GOAL OF THE EXERCISE: When you copy the entries, match them exactly and omit the pictures.

(Stored dataset items)
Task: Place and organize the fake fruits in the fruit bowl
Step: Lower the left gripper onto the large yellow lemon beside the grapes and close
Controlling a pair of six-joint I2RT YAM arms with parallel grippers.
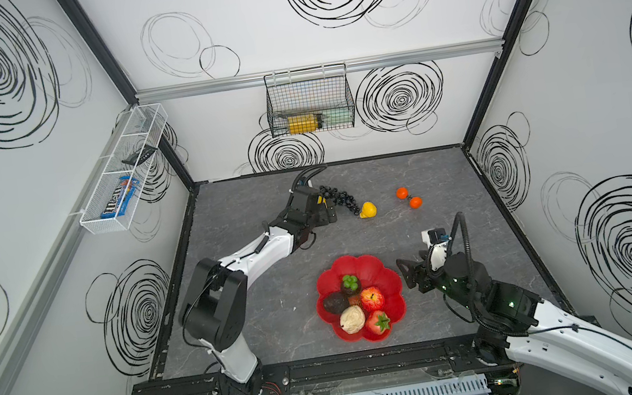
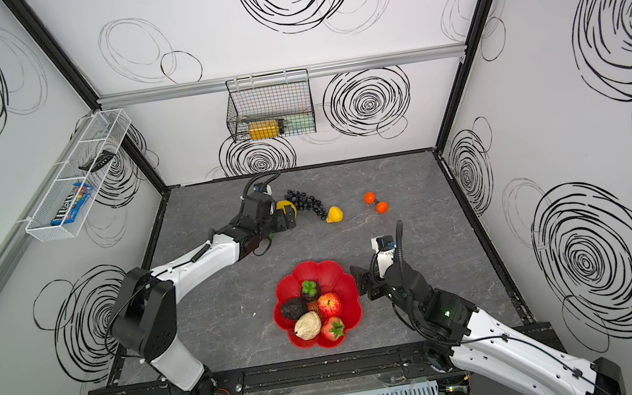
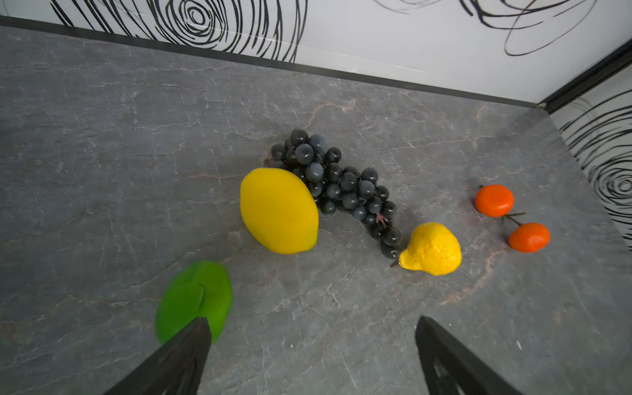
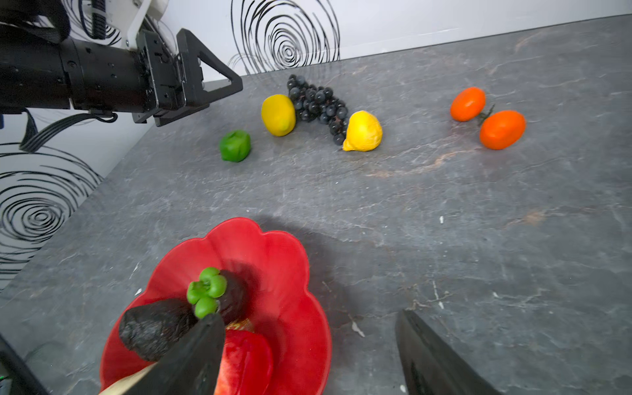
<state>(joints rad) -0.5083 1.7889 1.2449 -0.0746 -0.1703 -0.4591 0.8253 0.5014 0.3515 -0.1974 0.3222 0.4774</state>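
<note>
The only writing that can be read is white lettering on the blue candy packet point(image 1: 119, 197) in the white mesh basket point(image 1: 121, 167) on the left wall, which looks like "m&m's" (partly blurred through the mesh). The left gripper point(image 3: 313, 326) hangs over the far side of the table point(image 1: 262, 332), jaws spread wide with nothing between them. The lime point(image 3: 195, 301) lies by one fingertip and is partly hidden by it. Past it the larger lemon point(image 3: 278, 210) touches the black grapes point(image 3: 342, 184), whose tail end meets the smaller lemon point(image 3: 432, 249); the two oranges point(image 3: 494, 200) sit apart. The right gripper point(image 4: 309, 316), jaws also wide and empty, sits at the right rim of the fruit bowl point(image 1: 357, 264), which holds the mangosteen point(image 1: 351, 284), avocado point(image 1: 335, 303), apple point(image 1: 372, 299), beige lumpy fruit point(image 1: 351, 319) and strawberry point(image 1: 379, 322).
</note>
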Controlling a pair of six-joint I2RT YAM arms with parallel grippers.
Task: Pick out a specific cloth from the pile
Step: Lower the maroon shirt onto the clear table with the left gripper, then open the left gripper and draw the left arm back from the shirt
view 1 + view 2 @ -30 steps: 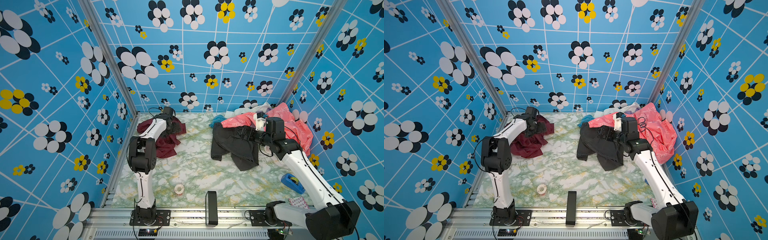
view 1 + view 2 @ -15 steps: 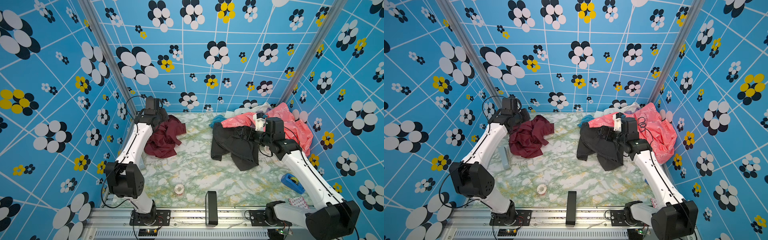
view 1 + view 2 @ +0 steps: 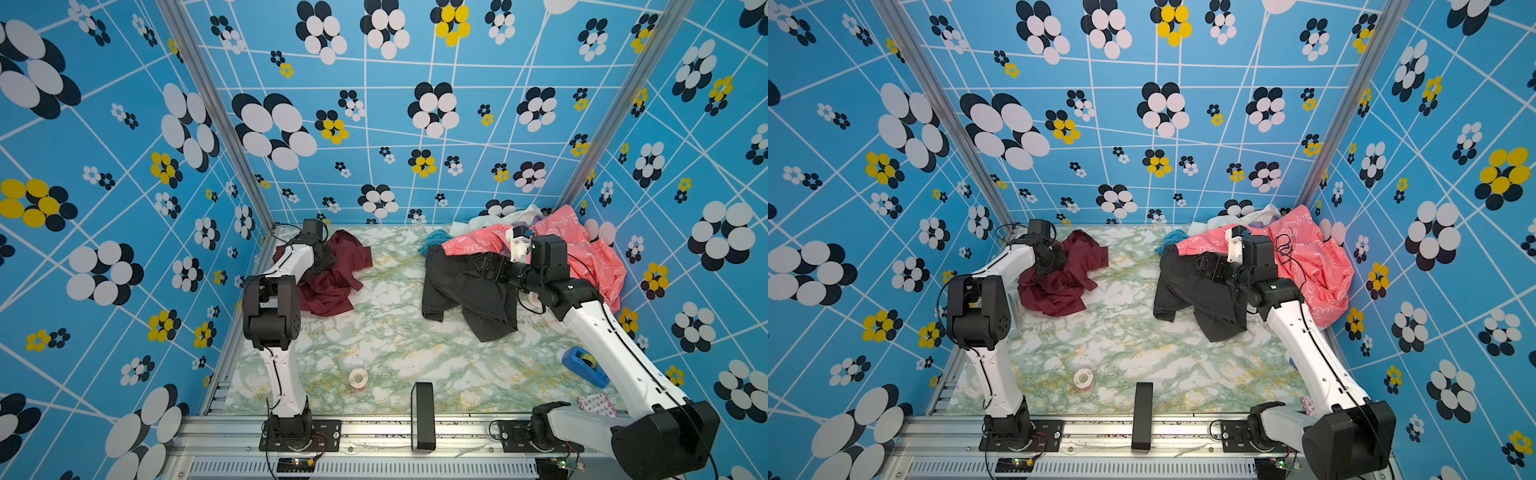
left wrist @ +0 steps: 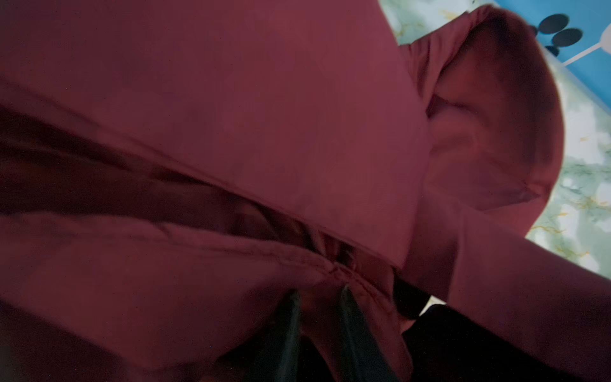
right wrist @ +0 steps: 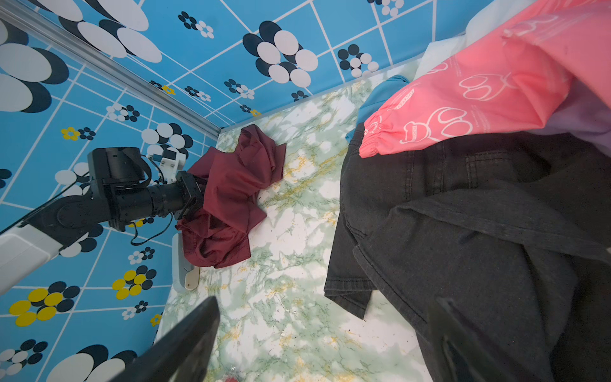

SOLUTION TO THIS EXERCISE:
Task: Place and organize the fake fruits in the fruit bowl
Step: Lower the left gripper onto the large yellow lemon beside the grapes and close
Controlling a pair of six-joint I2RT YAM arms with parallel grippers.
<state>(joints rad) -0.5083 1.7889 1.2449 -0.0746 -0.1703 -0.4591 0.8253 0.5014 0.3515 -0.1974 0.3222 0.4774</state>
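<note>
The only writing that can be read is white lettering on the blue candy packet point(image 1: 119, 197) in the white mesh basket point(image 1: 121, 167) on the left wall, which looks like "m&m's" (partly blurred through the mesh). The left gripper point(image 3: 313, 326) hangs over the far side of the table point(image 1: 262, 332), jaws spread wide with nothing between them. The lime point(image 3: 195, 301) lies by one fingertip and is partly hidden by it. Past it the larger lemon point(image 3: 278, 210) touches the black grapes point(image 3: 342, 184), whose tail end meets the smaller lemon point(image 3: 432, 249); the two oranges point(image 3: 494, 200) sit apart. The right gripper point(image 4: 309, 316), jaws also wide and empty, sits at the right rim of the fruit bowl point(image 1: 357, 264), which holds the mangosteen point(image 1: 351, 284), avocado point(image 1: 335, 303), apple point(image 1: 372, 299), beige lumpy fruit point(image 1: 351, 319) and strawberry point(image 1: 379, 322).
</note>
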Controlling a pair of six-joint I2RT YAM arms with parallel grippers.
Task: Pick out a specific cloth from the pile
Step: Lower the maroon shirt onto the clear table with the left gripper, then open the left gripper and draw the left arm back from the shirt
view 1 + view 2 @ -30 steps: 
view 1 + view 2 @ -15 steps: 
view 1 + view 2 @ +0 steps: 
left wrist @ +0 steps: 
right wrist @ +0 steps: 

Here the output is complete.